TASK DETAILS — Record by record, write out the listing word for word while omitting pictures.

DATA SUPPLIED —
Content starts
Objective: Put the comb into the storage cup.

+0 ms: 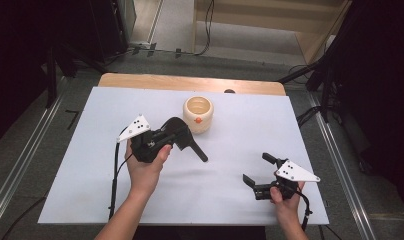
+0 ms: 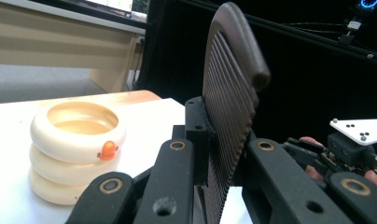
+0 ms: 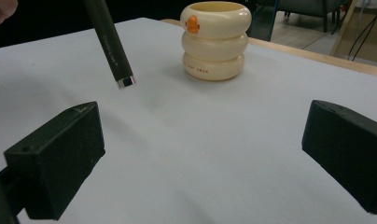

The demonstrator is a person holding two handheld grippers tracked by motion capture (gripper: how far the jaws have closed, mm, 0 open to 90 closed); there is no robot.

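Observation:
My left gripper (image 1: pixel 172 132) is shut on the wide ribbed head of a dark comb-like tool (image 2: pixel 231 79), held a little above the white table. The tool's slim handle (image 1: pixel 197 151) slants down to the right, and its silver-tipped end (image 3: pixel 125 80) hangs just over the table. A cream holder made of stacked rings, with a small orange beak (image 1: pixel 198 114) (image 2: pixel 77 149) (image 3: pixel 215 39), stands upright just behind the tool. My right gripper (image 1: pixel 257 168) (image 3: pixel 200 149) sits low near the front right of the table, open, with nothing between its fingers.
The white table top (image 1: pixel 240 130) has a wooden strip (image 1: pixel 190 82) along its far edge. Dark stands and cables (image 1: pixel 315 75) flank the table, and metal rails (image 1: pixel 20 165) run along the floor at the sides.

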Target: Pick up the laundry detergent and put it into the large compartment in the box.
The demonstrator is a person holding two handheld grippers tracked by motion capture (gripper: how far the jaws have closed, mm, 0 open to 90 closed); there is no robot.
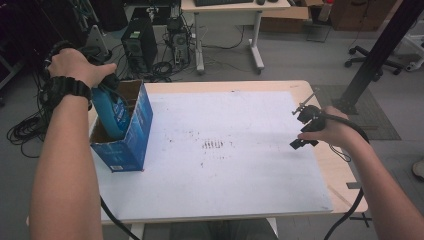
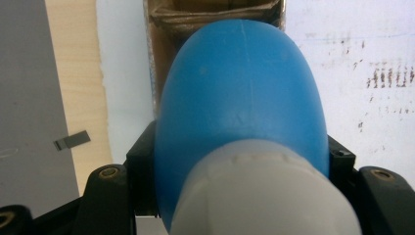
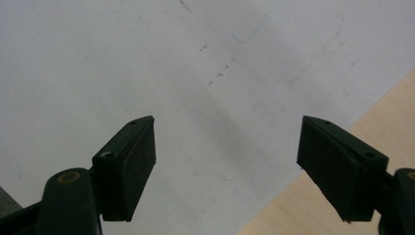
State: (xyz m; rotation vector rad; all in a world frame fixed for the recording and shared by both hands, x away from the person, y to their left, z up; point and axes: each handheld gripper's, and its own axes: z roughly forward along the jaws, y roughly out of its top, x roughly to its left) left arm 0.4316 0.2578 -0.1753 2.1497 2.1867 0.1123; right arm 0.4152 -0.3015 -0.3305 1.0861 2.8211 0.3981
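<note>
A blue plastic bottle (image 1: 111, 114) with a white cap (image 2: 264, 196) hangs partway down inside an open blue cardboard box (image 1: 131, 145) at the table's left edge. My left gripper (image 1: 102, 82) is shut on the bottle near its cap end, its black pads (image 2: 142, 166) pressed on both sides. In the left gripper view the bottle (image 2: 242, 93) points down into the brown inside of the box (image 2: 169, 24). My right gripper (image 1: 304, 131) rests at the table's right side, open, with nothing between its pads (image 3: 134, 161), over the white sheet (image 3: 147, 63).
A white sheet (image 1: 225, 150) with dark scuff marks covers most of the wooden table (image 1: 345, 185). Behind the table stand a computer tower (image 1: 137, 42), cables, a desk and an office chair base (image 1: 372, 62). A black post (image 1: 380, 50) rises at the right.
</note>
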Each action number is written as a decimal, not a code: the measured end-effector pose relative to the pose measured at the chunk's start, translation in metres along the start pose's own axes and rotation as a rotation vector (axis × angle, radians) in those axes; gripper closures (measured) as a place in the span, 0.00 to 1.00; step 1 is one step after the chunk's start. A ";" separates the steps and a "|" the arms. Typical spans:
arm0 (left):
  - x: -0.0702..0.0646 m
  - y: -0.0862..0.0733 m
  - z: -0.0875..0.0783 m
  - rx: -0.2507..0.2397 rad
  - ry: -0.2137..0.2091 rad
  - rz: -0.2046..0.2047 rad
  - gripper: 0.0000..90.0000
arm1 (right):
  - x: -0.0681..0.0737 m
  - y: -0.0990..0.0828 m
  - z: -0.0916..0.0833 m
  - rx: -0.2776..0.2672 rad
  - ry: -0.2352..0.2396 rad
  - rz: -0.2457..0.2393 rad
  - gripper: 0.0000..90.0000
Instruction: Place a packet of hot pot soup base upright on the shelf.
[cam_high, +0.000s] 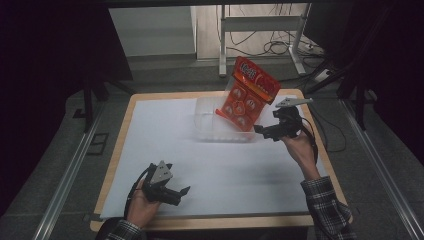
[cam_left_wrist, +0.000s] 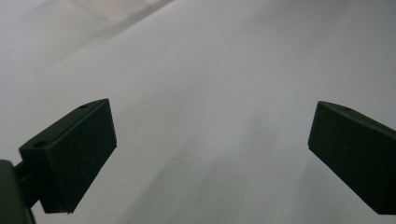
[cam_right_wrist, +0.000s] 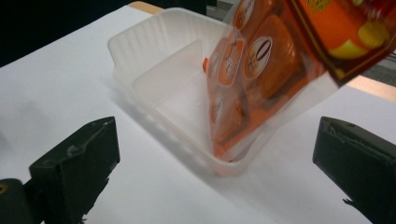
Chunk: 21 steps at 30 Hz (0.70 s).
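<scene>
We judge the pouch in the tray light, floppy (grip its top edge); both tongs are apart, empty.

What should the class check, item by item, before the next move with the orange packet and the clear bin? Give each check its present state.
1. Orange packet has its lower end inside the clear divided bin: ok, though it leans tilted over the rim, not lying flat.
2. Right gripper is free of the packet: ok, jaws stand wide apart with nothing between them.
3. Left gripper is empty and open: ok, its jaws stand apart above bare white paper.
4. Packet will stay put if left alone: cannot tell; most of it sticks up above the bin.
5. Bin sits fully on the table: ok.
</scene>
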<state>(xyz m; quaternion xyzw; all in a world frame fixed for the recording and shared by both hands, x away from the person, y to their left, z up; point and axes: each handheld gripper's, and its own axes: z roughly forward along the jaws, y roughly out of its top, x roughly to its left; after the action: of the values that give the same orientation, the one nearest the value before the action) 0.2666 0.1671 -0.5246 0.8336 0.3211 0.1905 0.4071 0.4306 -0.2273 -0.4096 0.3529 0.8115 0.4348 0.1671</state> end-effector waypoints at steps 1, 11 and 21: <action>0.000 0.000 0.000 -0.001 0.002 0.002 0.01 | 0.000 -0.003 0.000 -0.002 0.001 0.004 0.01; -0.002 0.000 -0.001 -0.010 0.004 0.032 0.01 | 0.003 -0.012 -0.007 0.001 0.017 0.009 0.00; -0.004 0.003 -0.010 -0.146 -0.096 0.026 0.01 | 0.010 -0.016 -0.016 0.008 0.016 -0.005 0.00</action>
<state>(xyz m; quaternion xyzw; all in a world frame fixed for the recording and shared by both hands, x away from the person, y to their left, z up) 0.2596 0.1685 -0.5166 0.8139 0.2755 0.1786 0.4793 0.4072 -0.2351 -0.4130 0.3480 0.8155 0.4339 0.1601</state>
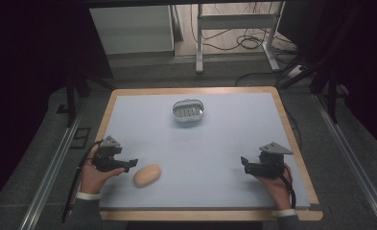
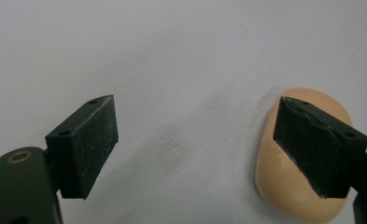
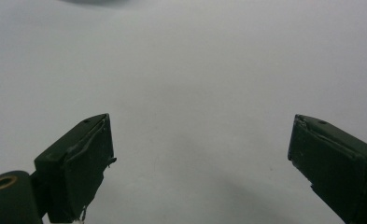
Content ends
RESULT BELOW —
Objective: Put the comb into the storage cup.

+0 ms: 
+0 ms: 
+0 ms: 

The demonstrator is a person holding two handheld grippers tracked by motion capture (gripper: how far the jaws have closed, mm, 0 open to 90 closed); there is no robot.

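Observation:
My left gripper (image 1: pixel 172 132) is shut on the wide ribbed head of a dark comb-like tool (image 2: pixel 231 79), held a little above the white table. The tool's slim handle (image 1: pixel 197 151) slants down to the right, and its silver-tipped end (image 3: pixel 125 80) hangs just over the table. A cream holder made of stacked rings, with a small orange beak (image 1: pixel 198 114) (image 2: pixel 77 149) (image 3: pixel 215 39), stands upright just behind the tool. My right gripper (image 1: pixel 257 168) (image 3: pixel 200 149) sits low near the front right of the table, open, with nothing between its fingers.
The white table top (image 1: pixel 240 130) has a wooden strip (image 1: pixel 190 82) along its far edge. Dark stands and cables (image 1: pixel 315 75) flank the table, and metal rails (image 1: pixel 20 165) run along the floor at the sides.
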
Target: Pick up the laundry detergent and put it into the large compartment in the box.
The demonstrator is a person holding two handheld grippers tracked by motion capture (gripper: how far the jaws have closed, mm, 0 open to 90 closed); there is no robot.
State: (xyz m; rotation vector rad; all in a world frame fixed for the recording and shared by both hands, x away from the person, y to their left, z up; point and axes: each handheld gripper's, and its own axes: z roughly forward along the jaws, y roughly out of its top, x roughly to its left) left arm 0.4316 0.2578 -0.1753 2.1497 2.1867 0.1123; right arm 0.4152 -0.3015 -0.3305 1.0861 2.8211 0.3981
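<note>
A blue plastic bottle (image 1: 111, 114) with a white cap (image 2: 264, 196) hangs partway down inside an open blue cardboard box (image 1: 131, 145) at the table's left edge. My left gripper (image 1: 102, 82) is shut on the bottle near its cap end, its black pads (image 2: 142, 166) pressed on both sides. In the left gripper view the bottle (image 2: 242, 93) points down into the brown inside of the box (image 2: 169, 24). My right gripper (image 1: 304, 131) rests at the table's right side, open, with nothing between its pads (image 3: 134, 161), over the white sheet (image 3: 147, 63).
A white sheet (image 1: 225, 150) with dark scuff marks covers most of the wooden table (image 1: 345, 185). Behind the table stand a computer tower (image 1: 137, 42), cables, a desk and an office chair base (image 1: 372, 62). A black post (image 1: 380, 50) rises at the right.
</note>
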Each action number is written as a decimal, not a code: the measured end-effector pose relative to the pose measured at the chunk's start, translation in metres along the start pose's own axes and rotation as a rotation vector (axis × angle, radians) in those axes; gripper closures (measured) as a place in the span, 0.00 to 1.00; step 1 is one step after the chunk's start. A ";" separates the steps and a "|" the arms. Typical spans:
arm0 (left):
  - x: -0.0702..0.0646 m
  - y: -0.0862..0.0733 m
  - z: -0.0875..0.0783 m
  - rx: -0.2507..0.2397 rad
  - ry: -0.2137..0.2091 rad
  - rz: -0.2046..0.2047 rad
  - gripper: 0.0000..90.0000
arm1 (right):
  - x: -0.0681..0.0737 m
  - y: -0.0990..0.0828 m
  - z: -0.0916..0.0833 m
  - rx: -0.2776..0.2672 rad
  - ry: -0.2352..0.2396 rad
  - rz: -0.2457..0.2393 rad
  - gripper: 0.0000..90.0000
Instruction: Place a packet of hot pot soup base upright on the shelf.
[cam_high, +0.000s] 
[cam_left_wrist, +0.000s] 
[cam_right_wrist, +0.000s] 
Chunk: 21 steps at 30 Hz (0.70 s).
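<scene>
We judge the pouch in the tray light, floppy (grip its top edge); both tongs are apart, empty.

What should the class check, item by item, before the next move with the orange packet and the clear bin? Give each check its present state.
1. Orange packet has its lower end inside the clear divided bin: ok, though it leans tilted over the rim, not lying flat.
2. Right gripper is free of the packet: ok, jaws stand wide apart with nothing between them.
3. Left gripper is empty and open: ok, its jaws stand apart above bare white paper.
4. Packet will stay put if left alone: cannot tell; most of it sticks up above the bin.
5. Bin sits fully on the table: ok.
</scene>
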<state>(xyz m; quaternion xyzw; all in a world frame fixed for the recording and shared by both hands, x away from the person, y to their left, z up; point and axes: each handheld gripper's, and its own axes: z roughly forward along the jaws, y roughly out of its top, x roughly to its left; after the action: of the values that give the same orientation, the one nearest the value before the action) 0.2666 0.1671 -0.5246 0.8336 0.3211 0.1905 0.4071 0.4306 -0.2273 -0.4096 0.3529 0.8115 0.4348 0.1671</state> end-effector waypoints at steps 1, 11 and 21: <action>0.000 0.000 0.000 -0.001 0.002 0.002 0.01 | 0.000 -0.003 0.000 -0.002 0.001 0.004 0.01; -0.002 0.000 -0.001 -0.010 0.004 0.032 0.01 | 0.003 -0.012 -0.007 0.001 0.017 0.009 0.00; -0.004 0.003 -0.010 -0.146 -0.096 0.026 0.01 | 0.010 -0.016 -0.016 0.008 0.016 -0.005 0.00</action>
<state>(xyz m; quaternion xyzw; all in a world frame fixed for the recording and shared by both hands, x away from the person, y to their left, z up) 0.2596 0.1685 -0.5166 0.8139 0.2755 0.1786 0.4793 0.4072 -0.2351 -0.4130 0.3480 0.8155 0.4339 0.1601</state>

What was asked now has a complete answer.